Dans un rapport sur l’imprégnation de la population à ce métal lourd, l’Anses soulignait le 25 mars que la principale source d’exposition est l’alimentation, y compris bio, pressant d’agir sur les sols agricoles et les engrais minéraux phosphatés.
« Si nous partageons pleinement votre objectif de protection de la santé publique face à ce contaminant reconnu cancérogène et toxique, nous tenons à vous faire part de notre étonnement quant à certaines erreurs et imprécisions concernant l’agriculture biologique », écrivent les deux coprésidents de la Fnab au directeur général par intérim de l’Anses, dans une lettre datée de lundi.
Le rapport « affirme que l’agriculture biologique n’apporterait pas de plus-value par rapport à l’agriculture conventionnelle vis-à-vis du cadmium. Cette présentation est factuellement inexacte et porte un préjudice important à notre filière », déclarent Olivier Chaloche et Loïc Madeline.

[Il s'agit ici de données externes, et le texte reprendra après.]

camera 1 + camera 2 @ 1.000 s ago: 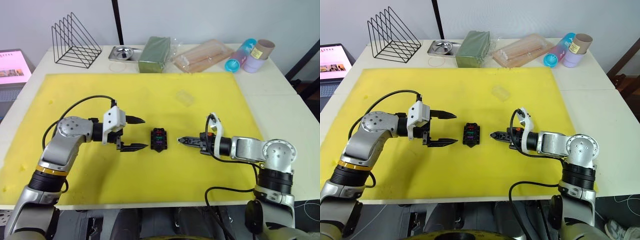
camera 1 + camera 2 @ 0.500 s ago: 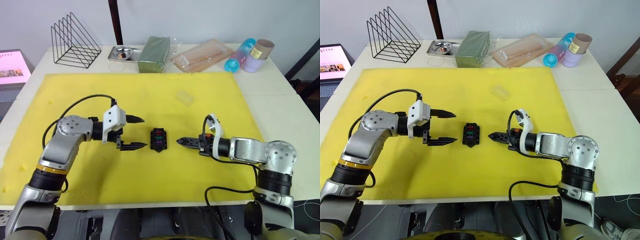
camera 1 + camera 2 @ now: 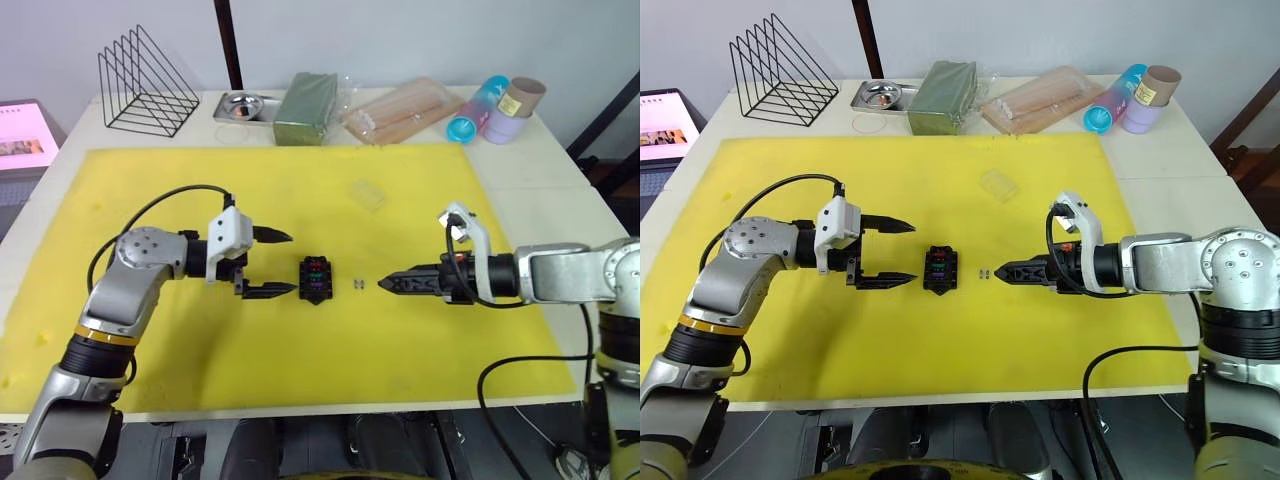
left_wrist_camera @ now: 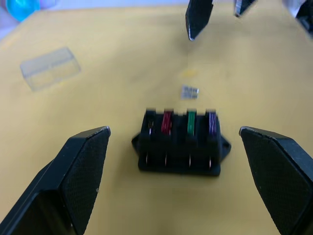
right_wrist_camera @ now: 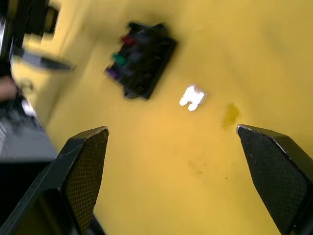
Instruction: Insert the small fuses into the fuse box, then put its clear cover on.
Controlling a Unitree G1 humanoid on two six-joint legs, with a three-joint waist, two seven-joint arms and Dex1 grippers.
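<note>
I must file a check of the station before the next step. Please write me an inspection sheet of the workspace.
Surface: yellow mat on a white table.
Job's things: fuse box at mat centre with red, green and purple fuses seated; pale grey fuse loose on the mat beside it; clear cover apart, farther back.
Clutter: wire rack, metal tray, green block, bag of sticks, tubes along the far edge.
Grippers: left pincer open beside the box; right pincer open, near the grey fuse.
Cables: black cable looped on the left arm.
Surroundings: screen at far left.
</note>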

Des seuils plus restrictifs
« Nous regrettons que cette communication puisse laisser croire au consommateur que le mode de production biologique n’offre pas de garanties supérieures, alors même que notre filière a déjà mis en oeuvre un certain nombre des leviers que vous préconisez dans l’expertise : la non-utilisation de phosphates miniers, le recours aux matières organiques et l’application de seuils renforcés », ajoutent-ils.
Selon eux, « contrairement à ce qu’affirme le rapport, pour les intrants autorisés, le règlement bio impose des seuils limites plus restrictifs qu’en conventionnel : 60 pour les phosphates miniers (contre 90 en conventionnel) et 0,7 pour les composts de biodéchets (contre 3 en conventionnel) ».

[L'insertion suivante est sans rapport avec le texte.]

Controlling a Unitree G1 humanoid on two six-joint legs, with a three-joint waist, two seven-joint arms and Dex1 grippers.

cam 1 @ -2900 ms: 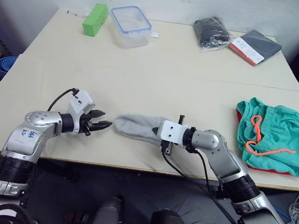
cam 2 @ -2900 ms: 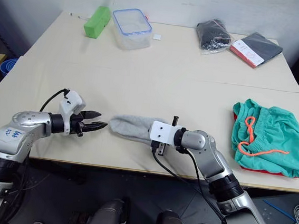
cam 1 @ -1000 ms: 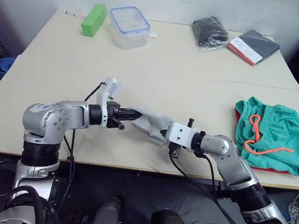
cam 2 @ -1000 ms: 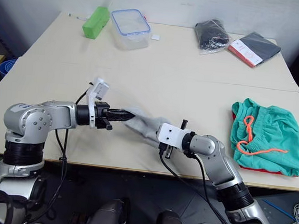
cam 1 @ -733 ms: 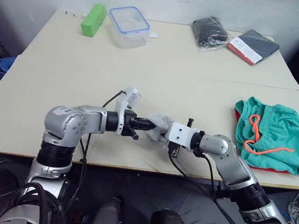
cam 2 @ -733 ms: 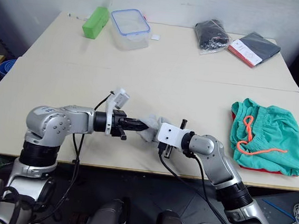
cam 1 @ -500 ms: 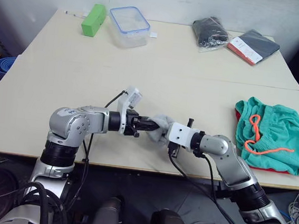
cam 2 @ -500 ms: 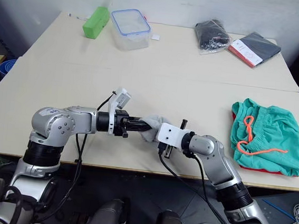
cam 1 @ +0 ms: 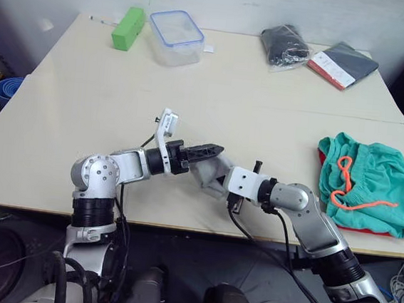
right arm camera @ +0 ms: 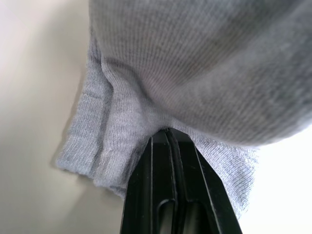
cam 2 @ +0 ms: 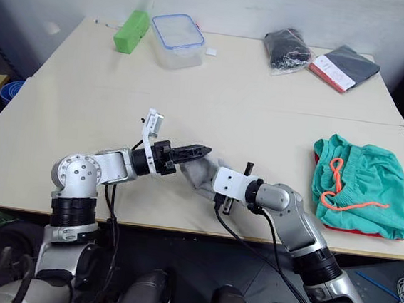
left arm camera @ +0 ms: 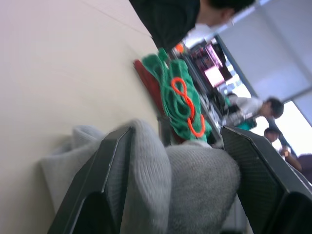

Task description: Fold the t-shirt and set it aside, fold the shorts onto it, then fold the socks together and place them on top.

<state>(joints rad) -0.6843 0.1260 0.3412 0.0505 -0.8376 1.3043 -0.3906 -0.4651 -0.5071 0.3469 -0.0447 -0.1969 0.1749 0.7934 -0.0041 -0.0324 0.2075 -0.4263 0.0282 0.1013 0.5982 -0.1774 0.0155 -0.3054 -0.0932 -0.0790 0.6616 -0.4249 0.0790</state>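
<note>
The light-grey socks (cam 1: pixel 212 175) lie doubled over in a bundle near the table's front edge. My right gripper (right arm camera: pixel 168 131) is shut on their knit fabric from the right side. My left gripper (cam 1: pixel 215 150) hovers just above the bundle, open, with the fold bulging between its fingers (left arm camera: pixel 109 165) in the left wrist view. The teal-green shorts (cam 1: pixel 371 183) with the orange drawstring (cam 1: pixel 348 191) lie folded at the right of the table. They rest on the red t-shirt (cam 1: pixel 366 230), of which just the edges peek out.
Along the far edge stand a green block (cam 1: pixel 128 26), a clear plastic container (cam 1: pixel 175 36), a black bagged bundle (cam 1: pixel 285 43) and a dark flat packet (cam 1: pixel 343 63). A blue basket (cam 1: pixel 8 87) sits off the table's left side. People appear in the left wrist view's background.
My left gripper dragged the socks' free end rightward over onto the held end, then let go, opened and rose above the bundle. The right gripper stayed clamped in place.
</note>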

Et dans la pratique, « le recours aux phosphates miniers est marginal, voire inexistant en bio », ajoute la Fnab, citant la vaste étude PhosphoBio menée en 2021-24 sous l’égide des pouvoirs publics et des chambres d’agriculture.

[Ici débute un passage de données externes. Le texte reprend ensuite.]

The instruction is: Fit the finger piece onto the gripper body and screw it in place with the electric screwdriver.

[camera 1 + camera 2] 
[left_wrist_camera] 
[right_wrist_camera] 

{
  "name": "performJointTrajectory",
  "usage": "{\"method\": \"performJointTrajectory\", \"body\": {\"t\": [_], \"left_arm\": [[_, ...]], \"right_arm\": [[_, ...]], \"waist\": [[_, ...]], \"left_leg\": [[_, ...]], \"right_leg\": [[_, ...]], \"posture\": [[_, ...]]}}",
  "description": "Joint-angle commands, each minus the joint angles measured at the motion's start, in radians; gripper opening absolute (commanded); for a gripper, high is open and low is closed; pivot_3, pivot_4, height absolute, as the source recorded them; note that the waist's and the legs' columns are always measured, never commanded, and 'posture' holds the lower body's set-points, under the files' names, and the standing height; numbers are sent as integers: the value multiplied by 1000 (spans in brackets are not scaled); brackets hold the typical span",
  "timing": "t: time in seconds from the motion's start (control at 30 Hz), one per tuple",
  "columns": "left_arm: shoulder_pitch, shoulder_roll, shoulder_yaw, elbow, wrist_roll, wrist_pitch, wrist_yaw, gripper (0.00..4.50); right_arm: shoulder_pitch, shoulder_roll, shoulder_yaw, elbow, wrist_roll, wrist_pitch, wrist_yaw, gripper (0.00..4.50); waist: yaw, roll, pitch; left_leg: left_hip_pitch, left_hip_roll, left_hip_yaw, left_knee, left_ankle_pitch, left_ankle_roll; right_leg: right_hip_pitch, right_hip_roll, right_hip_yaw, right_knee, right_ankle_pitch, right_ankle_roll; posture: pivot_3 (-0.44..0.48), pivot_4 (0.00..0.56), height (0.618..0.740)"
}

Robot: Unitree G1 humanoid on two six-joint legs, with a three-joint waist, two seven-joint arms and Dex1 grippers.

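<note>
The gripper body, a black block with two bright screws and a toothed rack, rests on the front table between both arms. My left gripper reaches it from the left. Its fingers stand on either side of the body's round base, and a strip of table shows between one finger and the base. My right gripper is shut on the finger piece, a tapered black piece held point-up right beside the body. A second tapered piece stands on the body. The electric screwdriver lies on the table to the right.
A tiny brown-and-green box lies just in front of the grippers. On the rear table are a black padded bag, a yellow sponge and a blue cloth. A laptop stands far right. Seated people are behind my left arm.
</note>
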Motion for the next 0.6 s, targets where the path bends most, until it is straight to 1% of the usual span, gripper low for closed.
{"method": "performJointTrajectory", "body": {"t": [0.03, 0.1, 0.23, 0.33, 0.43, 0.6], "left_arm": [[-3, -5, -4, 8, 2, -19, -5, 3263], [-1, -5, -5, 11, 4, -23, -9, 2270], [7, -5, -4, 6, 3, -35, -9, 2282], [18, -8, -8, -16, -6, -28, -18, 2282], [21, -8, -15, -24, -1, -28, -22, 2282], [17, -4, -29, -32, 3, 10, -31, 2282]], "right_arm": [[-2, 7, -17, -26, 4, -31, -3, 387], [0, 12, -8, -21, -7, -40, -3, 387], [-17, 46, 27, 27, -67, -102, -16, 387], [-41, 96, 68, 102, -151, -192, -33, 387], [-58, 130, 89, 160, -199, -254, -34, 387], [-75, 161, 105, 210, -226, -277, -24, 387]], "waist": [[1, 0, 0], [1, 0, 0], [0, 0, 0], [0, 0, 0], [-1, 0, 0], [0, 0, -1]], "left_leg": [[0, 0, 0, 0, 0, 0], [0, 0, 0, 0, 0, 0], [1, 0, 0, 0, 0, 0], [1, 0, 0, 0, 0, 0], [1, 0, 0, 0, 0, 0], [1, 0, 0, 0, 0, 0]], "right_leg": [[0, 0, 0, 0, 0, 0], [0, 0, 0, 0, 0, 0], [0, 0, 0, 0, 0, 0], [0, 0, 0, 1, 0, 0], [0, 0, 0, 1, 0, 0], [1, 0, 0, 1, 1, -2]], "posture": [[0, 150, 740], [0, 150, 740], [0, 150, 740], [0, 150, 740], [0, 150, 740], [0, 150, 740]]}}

« Les agriculteurs bio privilégient les engrais organiques et les effluents d’élevage, favorisant la matière organique qui, d’ailleurs, peut permettre de piéger le cadmium et limiter son absorption par les plantes », ajoute la lettre.
« Par ailleurs, nous avons connaissance de plusieurs études, certaines citées dans l’expertise, qui concluent à une moindre imprégnation des productions bio au cadmium. L’agence n’a pas estimé que ces études permettaient de conclure à un avantage du bio par rapport au conventionnel. Nous aimerions comprendre pour quelles raisons », disent encore les deux coprésidents.